§ **PROBLEM REQUIREMENTS**
Check each line of the material for the string "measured", and copy the lines that have it.

§ **DATA EXCERPT**
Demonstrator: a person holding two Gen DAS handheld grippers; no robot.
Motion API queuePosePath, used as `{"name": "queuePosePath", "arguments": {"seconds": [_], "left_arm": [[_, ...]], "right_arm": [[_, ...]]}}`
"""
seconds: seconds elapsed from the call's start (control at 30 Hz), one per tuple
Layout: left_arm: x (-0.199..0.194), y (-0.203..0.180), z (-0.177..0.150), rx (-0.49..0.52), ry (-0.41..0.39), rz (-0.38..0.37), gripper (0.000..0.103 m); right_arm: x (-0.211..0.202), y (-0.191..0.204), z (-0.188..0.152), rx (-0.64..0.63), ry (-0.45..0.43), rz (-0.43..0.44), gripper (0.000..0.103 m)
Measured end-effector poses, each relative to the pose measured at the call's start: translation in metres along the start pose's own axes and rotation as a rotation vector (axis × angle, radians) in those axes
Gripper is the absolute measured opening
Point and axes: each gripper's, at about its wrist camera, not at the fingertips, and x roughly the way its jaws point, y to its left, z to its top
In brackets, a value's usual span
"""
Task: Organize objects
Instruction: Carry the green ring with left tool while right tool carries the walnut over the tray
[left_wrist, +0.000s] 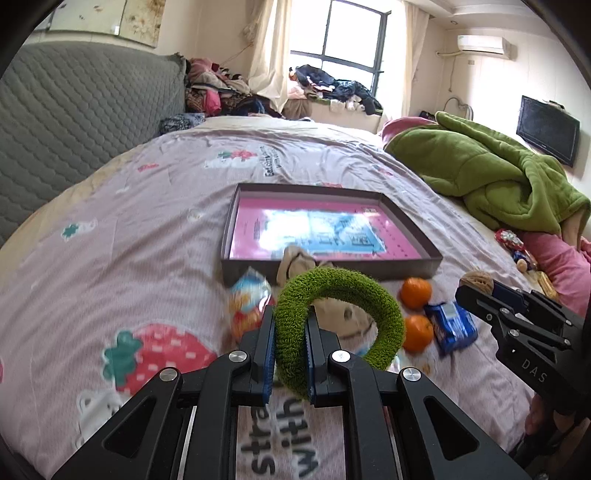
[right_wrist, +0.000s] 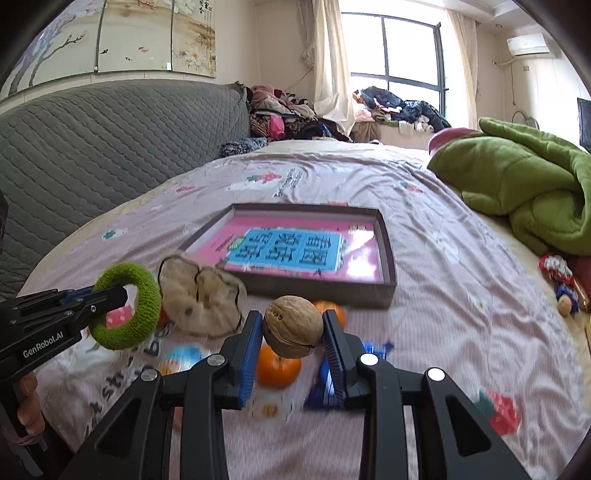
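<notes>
Item one: my left claw (left_wrist: 290, 350), its jaws pinching the green fuzzy ring (left_wrist: 340, 317) through one side of the loop, so one finger sat inside the hole and one outside. I held the ring in the air on the near side of the shallow dark tray (left_wrist: 406, 218), not touching the bedsheet (left_wrist: 129, 221).

Item two: my right claw (right_wrist: 293, 332), jaws pressed on a walnut (right_wrist: 293, 326), blue pads against both sides. I also carried it off the sheet, near the front edge of the tray.

Item three: the tray itself, lying flat on the bed, with a pink and blue printed sheet (right_wrist: 295, 251) covering its floor.

Item four: a beige crumpled piece (right_wrist: 201, 299), touching or just short of the tray's front left corner; I could not tell which.

Item five: two oranges (left_wrist: 415, 293) (left_wrist: 417, 332), on the sheet near the tray's front edge, toward its right end, one closer to the tray than the other.

Item six: a blue snack packet (left_wrist: 450, 325), just right of the oranges.

Item seven: a white and orange wrapped snack (left_wrist: 247, 302), blurred, near the tray's front left corner.

Item eight: a green blanket (left_wrist: 480, 177), heaped well to the right of the tray.

Item nine: grey quilted headboard (left_wrist: 74, 122), well left of the tray.
</notes>
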Motion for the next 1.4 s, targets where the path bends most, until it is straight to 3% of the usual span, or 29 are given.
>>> {"name": "queuePosePath", "arguments": {"seconds": [0.33, 0.8, 1.17, 1.4], "left_arm": [[0.034, 0.017, 0.037, -0.031, 0.014, -0.019, 0.013], [0.09, 0.048, 0.087, -0.053, 0.041, -0.026, 0.013], [0.142, 0.046, 0.088, -0.051, 0.138, -0.082, 0.013], [0.163, 0.041, 0.087, -0.009, 0.181, -0.058, 0.013]], "right_arm": [[0.026, -0.012, 0.038, -0.013, -0.03, 0.022, 0.034], [0.088, -0.044, 0.066, 0.01, 0.056, 0.025, 0.034], [0.131, -0.05, 0.063, -0.007, 0.153, 0.014, 0.034], [0.15, -0.047, 0.057, -0.027, 0.217, -0.012, 0.034]]}}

§ **ANSWER AREA**
Measured end-effector poses, each relative to the pose measured at the call's start: translation in metres along the start pose's own axes and rotation as a rotation vector (axis × angle, radians) in those axes
Gripper is the absolute measured opening

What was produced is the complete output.